- Brief -
Only one stretch of the data below is needed. Output the lines from the one with "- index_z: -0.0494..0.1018" up to and including the one with "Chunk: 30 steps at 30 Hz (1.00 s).", exactly as they stand.

[Exercise material Boundary: Start]

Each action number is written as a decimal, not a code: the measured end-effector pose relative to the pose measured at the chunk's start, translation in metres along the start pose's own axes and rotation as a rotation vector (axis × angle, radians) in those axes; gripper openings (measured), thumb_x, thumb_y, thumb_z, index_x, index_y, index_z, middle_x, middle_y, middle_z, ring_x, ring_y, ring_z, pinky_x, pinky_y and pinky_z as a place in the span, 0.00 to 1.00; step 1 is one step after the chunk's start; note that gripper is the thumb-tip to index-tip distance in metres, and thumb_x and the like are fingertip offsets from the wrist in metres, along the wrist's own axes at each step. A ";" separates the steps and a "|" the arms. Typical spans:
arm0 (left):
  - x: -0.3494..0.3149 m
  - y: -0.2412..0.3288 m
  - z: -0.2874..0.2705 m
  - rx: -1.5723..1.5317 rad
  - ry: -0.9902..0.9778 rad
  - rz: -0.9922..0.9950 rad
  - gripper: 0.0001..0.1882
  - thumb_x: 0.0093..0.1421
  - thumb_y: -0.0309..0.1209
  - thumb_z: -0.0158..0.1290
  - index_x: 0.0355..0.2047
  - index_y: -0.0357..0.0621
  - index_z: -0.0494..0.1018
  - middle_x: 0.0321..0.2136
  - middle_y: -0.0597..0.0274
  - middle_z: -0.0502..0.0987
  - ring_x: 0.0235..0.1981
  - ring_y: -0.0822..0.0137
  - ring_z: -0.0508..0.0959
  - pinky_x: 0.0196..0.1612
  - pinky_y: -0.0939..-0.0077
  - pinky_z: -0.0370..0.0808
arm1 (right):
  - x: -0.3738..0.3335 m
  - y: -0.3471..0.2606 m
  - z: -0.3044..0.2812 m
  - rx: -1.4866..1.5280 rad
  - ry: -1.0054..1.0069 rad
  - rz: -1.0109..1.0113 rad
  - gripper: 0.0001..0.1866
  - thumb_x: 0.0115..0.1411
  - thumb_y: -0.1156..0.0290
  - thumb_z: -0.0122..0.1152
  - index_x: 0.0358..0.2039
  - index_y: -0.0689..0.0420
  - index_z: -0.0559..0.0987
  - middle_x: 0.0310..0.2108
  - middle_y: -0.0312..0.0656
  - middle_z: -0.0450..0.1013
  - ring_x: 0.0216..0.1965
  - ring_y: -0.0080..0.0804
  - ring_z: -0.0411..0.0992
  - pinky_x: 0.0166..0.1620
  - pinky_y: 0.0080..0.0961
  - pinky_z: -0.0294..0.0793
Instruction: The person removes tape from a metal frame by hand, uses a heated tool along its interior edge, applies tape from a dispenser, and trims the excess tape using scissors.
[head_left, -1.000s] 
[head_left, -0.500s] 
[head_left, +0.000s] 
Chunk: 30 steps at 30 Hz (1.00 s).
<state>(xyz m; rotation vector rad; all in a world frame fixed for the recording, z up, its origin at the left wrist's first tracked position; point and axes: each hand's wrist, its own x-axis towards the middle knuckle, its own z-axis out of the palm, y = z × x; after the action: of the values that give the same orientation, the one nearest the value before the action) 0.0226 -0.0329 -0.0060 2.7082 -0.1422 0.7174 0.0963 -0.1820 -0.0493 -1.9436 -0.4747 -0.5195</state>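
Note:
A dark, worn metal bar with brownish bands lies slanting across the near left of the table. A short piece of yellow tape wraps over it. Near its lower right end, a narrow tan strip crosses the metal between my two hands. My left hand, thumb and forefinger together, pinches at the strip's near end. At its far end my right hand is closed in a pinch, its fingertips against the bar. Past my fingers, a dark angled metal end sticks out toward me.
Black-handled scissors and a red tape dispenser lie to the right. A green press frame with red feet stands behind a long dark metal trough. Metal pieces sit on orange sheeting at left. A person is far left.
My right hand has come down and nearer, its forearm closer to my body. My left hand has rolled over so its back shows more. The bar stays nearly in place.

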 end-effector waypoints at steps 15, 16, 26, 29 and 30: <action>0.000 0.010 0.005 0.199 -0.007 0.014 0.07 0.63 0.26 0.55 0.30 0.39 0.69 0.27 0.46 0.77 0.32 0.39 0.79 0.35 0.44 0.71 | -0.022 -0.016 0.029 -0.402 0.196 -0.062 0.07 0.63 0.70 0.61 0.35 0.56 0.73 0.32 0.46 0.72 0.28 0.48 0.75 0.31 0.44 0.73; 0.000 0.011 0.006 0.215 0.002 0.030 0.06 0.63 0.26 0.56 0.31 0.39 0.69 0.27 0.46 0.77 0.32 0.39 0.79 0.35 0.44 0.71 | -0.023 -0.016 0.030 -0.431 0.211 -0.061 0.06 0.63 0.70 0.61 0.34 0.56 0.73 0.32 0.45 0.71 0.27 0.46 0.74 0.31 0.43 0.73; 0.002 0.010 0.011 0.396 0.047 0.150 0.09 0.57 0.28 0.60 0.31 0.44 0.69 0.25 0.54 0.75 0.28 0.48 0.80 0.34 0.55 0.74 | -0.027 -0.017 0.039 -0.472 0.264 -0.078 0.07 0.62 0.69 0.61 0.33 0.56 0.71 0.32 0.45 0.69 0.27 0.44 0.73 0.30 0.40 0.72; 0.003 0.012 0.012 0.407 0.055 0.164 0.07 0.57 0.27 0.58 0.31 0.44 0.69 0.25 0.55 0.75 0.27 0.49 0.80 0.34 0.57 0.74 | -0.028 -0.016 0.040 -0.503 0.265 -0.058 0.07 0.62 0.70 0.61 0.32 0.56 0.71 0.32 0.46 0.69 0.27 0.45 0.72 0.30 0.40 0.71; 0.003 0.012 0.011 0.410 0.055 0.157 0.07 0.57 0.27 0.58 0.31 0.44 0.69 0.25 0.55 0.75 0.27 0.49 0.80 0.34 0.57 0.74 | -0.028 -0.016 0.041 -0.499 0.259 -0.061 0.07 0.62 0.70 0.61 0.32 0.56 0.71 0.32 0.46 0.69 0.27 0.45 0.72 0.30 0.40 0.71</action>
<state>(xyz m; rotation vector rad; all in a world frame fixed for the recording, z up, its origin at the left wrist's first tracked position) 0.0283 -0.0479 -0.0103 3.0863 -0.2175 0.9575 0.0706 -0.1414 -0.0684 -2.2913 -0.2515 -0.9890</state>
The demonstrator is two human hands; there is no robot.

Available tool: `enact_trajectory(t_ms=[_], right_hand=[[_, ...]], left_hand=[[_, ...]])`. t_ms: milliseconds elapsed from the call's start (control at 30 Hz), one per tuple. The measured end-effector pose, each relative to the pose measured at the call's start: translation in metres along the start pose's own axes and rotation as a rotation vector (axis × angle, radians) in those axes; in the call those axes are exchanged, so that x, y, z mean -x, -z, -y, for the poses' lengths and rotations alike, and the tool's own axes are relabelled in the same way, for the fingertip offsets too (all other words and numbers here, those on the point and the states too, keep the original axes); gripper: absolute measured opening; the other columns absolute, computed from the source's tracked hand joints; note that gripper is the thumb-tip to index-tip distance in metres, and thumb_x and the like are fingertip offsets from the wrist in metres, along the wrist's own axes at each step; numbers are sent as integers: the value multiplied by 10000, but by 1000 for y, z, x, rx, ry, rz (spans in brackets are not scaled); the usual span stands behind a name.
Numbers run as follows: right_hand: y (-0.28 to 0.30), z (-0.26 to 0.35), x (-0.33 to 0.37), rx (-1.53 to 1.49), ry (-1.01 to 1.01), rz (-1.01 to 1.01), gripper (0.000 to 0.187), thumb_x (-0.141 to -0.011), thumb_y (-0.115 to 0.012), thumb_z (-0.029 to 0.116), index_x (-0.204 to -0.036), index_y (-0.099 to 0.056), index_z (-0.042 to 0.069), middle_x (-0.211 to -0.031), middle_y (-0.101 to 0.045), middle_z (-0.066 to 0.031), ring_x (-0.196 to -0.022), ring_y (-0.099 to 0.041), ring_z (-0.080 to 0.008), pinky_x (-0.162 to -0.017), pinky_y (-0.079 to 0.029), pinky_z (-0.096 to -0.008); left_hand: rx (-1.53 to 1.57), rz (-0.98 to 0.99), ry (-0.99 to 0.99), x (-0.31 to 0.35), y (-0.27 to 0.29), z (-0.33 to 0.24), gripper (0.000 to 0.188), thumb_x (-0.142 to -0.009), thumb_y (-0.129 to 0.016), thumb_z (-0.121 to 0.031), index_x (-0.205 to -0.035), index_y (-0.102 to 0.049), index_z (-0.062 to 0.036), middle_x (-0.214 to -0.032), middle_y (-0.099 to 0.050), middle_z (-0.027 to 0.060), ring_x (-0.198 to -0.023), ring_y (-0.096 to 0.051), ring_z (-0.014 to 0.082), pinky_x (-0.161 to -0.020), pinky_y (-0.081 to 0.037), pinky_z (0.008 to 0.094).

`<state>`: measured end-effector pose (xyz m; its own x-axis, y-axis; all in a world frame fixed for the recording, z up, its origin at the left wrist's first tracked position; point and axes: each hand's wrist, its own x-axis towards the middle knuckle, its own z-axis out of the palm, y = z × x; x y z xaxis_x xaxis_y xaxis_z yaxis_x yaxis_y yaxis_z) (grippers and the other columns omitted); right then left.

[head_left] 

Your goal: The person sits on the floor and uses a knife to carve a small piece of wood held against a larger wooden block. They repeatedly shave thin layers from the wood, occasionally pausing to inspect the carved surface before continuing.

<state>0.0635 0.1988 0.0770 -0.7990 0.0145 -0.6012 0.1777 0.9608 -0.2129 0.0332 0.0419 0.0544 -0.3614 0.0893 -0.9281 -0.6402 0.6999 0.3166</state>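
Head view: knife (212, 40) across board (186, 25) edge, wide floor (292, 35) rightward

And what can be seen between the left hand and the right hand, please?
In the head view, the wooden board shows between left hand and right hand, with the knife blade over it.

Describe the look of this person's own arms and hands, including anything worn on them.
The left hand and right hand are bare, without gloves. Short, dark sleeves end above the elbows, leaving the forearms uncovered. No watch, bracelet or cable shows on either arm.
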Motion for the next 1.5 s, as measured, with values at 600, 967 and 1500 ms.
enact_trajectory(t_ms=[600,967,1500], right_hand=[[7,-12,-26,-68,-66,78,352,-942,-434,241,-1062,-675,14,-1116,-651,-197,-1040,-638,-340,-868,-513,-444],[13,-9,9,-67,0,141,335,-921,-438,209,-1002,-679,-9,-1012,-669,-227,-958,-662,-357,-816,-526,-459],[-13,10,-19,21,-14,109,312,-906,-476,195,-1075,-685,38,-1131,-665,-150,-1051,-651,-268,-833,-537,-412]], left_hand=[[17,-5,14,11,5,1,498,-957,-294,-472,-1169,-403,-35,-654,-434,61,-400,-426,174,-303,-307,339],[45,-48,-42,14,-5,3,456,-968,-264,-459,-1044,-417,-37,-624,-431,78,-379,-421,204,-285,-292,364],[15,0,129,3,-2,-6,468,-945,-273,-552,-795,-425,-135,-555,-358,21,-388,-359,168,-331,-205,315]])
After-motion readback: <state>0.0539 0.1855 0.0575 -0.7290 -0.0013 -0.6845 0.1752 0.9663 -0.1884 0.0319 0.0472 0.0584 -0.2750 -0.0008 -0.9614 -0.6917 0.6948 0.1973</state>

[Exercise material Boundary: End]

- Output for this task -
  - index_z: -0.0494..0.1018
  - middle_x: 0.0321..0.2136
  - middle_y: -0.0597..0.0274
  - middle_z: -0.0502..0.0987
  - ring_x: 0.0235..0.1981
  - ring_y: -0.0822..0.0137
  - ring_z: -0.0508..0.0959
  - pinky_x: 0.0196..0.1612
  - pinky_y: -0.0939..-0.0077
  - pinky_z: -0.0370..0.0808
arm1 (right):
  - x: -0.3738..0.3335 m
  - y: -0.3471..0.2606 m
  - z: -0.3044..0.2812 m
  - rx: -1.4866..1.5280 rad
  - ry: -1.0054..1.0069 rad
  - rz: -1.0109..1.0113 rad
  - gripper: 0.0001..0.1866
  - thumb_x: 0.0115..0.1411
  - thumb_y: -0.1156..0.0290
  - thumb_z: -0.0122..0.1152
  - index_x: 0.0358..0.2039
  - index_y: -0.0689..0.0420
  - index_z: -0.0559..0.0987
  - middle_x: 0.0310..0.2108
  - middle_y: -0.0312..0.0656
  - middle_z: -0.0450..0.1013
  - ring_x: 0.0216..0.1965
  - ring_y: -0.0080..0.0804
  - ring_z: -0.0411..0.0992
  - pinky_x: 0.0166..0.1620
  - pinky_y: 0.0080..0.0961
  - pinky_z: -0.0294..0.0793
Instruction: The person removes tape from a metal frame by hand, uses a heated tool along its interior edge, applies tape from a dispenser, and trims the excess tape using scissors.
[head_left, -1.000s] 
[head_left, -0.500s] 
[head_left, +0.000s] 
Chunk: 30 steps at 30 Hz (1.00 s).

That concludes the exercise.